Os camelos somos nós
Depois do relambório que foram os milhões do contribuinte despejados em cima do Papa, que não queria que despejassem dinheiro em cima dele, isso era coisa dos mortais, que também não sabiam que o dinheiro que iam despejar era assim tanto, e mais o palco que o Papa também não queria tamanho dum filme do William Wyler, isso era coisa dos mortais, que também não sabiam que o palco era tamanho dum filme do William Wyler, caso contrário nem tinham planeado outro, no Parque, tamanho do Quo Vadis, onde o Pedro, que ainda não era santo, fez um comício à luz da tocha dentro dum buraco aproveitando a inclinação do terreno.
E assim, à medida que o dinheiro que o Estado laico vai "investir" no picnicão da Igreja católica ia caindo nos telejornais, o ouvido do povo foi-se habituando à melodia, como aquelas músicas que não valem a ponta de um báculo mas que à força de serem passadas na rádio vão vendendo e chegam ao primeiro lugar do top. E depois nem eram tantos milhões assim quanto isso que os gajos são de boas contas com o dinheiro que não é deles e corrigiram prontamente e agora são poucos milhões assim quanto isso, e os palcos já não são tão grandes assim, são um cadinho menos tão grandes assim, e o da beira-rio vai servir para o Moedas trazer o Coachella e o Glastonbury e o caralho para Lisboa, vocês vão ver, ele até foi falar com os comerciantes da zona para manterem o comércio aberto, disse na televisão, não pode dizer que não disse, está gravado, porque os atrasados nem sabiam que podiam ganhar numa semana o que habitualmente ganham em dois meses, agradeçam ao Moedas esta lição de economia e empreendedorismo.
E no meio do barulho das luzes o "morreram todos" fez um telejornal em cima do palco, inaugurou-o, #ChupaFrancisco, e ninguém já repara nem no preço da alcatifa, apesar de assim a coisa estar ao contrário, o tal de sofrer na vida terrena para ganhar o Reino dos Céus, onde não há cardos nem picos, não é preciso a tal da alcatifa que está no palco, agora quero ver a cara do padre com a ladainha do sofrimento depois do chão alcatifado.
Nem ninguém repara nos milhões da câmara de Cascais para paramentos e outras alfaias religiosas, câmara rica, esta, um dia há-de ser feito um reajustamento territorial para excluir o Fim do Mundo e a Quinta das Marianas, só dão mau nome à zona.

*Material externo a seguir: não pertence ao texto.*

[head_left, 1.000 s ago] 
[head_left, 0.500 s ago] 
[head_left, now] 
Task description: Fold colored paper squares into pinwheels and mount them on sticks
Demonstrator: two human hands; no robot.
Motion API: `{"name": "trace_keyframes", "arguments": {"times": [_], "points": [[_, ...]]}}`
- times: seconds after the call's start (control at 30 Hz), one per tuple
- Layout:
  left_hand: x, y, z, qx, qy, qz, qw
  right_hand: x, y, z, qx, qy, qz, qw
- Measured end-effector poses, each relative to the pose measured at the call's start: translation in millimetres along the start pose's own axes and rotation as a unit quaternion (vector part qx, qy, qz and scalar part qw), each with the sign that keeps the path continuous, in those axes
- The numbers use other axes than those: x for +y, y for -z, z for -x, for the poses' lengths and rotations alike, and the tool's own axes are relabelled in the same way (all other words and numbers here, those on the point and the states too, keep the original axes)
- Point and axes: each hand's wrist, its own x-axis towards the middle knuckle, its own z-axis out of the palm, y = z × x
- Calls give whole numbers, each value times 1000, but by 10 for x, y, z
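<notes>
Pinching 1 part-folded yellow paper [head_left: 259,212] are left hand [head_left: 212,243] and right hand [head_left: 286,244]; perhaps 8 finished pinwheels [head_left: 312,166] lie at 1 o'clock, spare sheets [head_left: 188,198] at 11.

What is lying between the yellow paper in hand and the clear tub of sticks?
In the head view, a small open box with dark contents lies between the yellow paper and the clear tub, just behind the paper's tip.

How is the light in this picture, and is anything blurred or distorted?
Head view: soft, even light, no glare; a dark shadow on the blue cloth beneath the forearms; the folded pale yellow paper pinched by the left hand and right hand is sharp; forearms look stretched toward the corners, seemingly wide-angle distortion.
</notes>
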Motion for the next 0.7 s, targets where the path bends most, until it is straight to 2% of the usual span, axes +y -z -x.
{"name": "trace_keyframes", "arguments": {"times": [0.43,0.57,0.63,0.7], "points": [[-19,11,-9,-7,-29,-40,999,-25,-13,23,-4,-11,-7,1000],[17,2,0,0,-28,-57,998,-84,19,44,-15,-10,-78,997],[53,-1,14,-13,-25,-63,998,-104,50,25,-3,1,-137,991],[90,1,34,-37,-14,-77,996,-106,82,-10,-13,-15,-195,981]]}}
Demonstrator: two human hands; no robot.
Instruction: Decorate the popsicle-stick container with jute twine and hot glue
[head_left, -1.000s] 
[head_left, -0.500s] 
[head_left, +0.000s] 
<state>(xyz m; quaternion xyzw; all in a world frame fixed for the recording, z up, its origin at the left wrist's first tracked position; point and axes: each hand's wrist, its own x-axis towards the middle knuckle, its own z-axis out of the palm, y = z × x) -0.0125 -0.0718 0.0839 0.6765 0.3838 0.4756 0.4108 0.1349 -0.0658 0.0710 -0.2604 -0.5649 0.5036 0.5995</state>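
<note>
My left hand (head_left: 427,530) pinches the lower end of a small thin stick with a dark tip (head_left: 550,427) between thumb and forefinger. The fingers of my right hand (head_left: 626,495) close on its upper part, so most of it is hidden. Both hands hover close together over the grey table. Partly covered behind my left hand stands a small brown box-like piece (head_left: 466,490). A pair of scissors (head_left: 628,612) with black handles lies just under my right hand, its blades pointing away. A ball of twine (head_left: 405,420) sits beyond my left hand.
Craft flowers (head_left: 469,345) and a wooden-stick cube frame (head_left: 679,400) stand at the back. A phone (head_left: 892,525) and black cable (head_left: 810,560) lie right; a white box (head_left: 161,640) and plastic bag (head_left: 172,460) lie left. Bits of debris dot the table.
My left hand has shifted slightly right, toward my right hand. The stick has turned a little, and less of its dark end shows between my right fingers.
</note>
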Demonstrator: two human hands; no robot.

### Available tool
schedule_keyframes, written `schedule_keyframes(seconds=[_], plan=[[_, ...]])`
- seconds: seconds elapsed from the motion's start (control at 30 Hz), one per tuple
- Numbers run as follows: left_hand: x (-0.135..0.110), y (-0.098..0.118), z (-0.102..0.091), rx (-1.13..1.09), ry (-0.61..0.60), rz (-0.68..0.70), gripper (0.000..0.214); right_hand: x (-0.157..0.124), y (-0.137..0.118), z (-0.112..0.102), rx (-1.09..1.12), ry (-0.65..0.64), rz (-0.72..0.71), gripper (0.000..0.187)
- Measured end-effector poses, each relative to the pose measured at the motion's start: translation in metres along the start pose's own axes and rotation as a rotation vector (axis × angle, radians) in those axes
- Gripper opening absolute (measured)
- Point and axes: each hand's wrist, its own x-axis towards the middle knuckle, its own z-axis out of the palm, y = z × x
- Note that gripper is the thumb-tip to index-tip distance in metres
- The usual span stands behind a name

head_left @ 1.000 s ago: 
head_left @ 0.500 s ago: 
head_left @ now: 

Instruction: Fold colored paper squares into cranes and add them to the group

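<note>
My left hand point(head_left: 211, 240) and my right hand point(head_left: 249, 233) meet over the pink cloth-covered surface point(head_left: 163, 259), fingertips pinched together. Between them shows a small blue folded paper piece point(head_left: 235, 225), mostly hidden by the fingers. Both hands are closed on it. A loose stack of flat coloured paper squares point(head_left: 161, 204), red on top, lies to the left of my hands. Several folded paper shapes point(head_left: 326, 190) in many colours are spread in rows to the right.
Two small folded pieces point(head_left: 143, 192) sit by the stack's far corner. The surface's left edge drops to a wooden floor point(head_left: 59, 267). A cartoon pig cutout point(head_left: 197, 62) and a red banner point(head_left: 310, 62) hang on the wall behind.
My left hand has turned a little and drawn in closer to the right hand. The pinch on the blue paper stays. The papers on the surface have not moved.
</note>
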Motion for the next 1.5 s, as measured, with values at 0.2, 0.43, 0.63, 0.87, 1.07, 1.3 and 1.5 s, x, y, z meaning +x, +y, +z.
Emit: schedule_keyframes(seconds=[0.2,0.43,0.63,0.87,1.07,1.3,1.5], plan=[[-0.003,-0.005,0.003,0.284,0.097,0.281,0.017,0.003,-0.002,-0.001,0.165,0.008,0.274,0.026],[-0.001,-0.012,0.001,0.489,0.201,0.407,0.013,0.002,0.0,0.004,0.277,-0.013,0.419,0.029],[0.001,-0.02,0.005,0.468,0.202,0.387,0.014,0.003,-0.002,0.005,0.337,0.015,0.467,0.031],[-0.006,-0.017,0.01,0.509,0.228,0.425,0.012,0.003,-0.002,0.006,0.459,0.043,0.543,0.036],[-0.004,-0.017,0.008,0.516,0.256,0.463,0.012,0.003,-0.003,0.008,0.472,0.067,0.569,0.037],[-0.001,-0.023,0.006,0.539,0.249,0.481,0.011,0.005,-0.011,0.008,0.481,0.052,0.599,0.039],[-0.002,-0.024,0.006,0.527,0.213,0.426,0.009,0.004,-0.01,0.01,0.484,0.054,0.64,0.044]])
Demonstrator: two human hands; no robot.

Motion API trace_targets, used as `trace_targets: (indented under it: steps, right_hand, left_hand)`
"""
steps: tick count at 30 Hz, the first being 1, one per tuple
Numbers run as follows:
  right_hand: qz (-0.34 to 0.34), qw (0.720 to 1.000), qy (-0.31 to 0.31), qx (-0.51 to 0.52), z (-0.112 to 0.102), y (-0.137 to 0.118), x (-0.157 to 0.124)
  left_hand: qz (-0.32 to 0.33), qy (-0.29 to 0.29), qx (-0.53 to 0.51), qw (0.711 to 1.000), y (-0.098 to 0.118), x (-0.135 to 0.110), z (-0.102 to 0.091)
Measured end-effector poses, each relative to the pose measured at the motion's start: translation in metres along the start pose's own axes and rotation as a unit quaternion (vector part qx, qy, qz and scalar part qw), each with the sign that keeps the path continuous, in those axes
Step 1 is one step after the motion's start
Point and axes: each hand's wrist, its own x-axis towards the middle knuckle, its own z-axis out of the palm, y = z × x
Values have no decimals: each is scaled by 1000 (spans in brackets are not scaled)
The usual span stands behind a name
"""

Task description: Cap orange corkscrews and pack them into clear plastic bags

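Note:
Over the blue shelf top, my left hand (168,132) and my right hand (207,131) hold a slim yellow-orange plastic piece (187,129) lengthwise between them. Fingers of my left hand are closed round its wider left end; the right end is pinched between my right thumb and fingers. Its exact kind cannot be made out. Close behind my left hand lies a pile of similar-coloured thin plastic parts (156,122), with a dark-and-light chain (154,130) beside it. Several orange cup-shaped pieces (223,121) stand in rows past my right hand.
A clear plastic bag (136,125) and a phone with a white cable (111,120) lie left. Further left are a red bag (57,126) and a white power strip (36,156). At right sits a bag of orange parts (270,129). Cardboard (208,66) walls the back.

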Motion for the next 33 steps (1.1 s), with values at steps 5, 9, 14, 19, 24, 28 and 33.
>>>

Nem ninguém repara na única limpeza a que a câmara de Lisboa meteu mãos à obra desde que o camarada Moedas foi eleito presidente, a dos sem-abrigo da Avenida, ainda assim o senhor Francisco a meio da celebração fosse desatar a cantar "webaba silale maweni, webaba silale maweni, homeless, homeless, moonlight sleeping on a midnight lake, homeless, homeless" do Paul Simon perante o horizonte visual poluído até à Praça do Comércio, aqueles homeless onde o Marcelo vai com as televisões atrás entregar sopa e dizer boa-noite, calado que nem um rato, o Marcelo, beato.
Nem ninguém repara na mudança de nome do Alto do Parque para Colina do Encontro, estou mesmo a ver num futuro próximo, entram num táxi "leve-me à Colina do Encontro" e o taxista a olhar de lado "quem é este pacóvio?" .
Como dizia o Mateus em 19:16 "É mais fácil um camelo passar por o buraco duma agulha que um rico". Os camelos somos nós, apesar do dinheiro dos ricos ser nosso.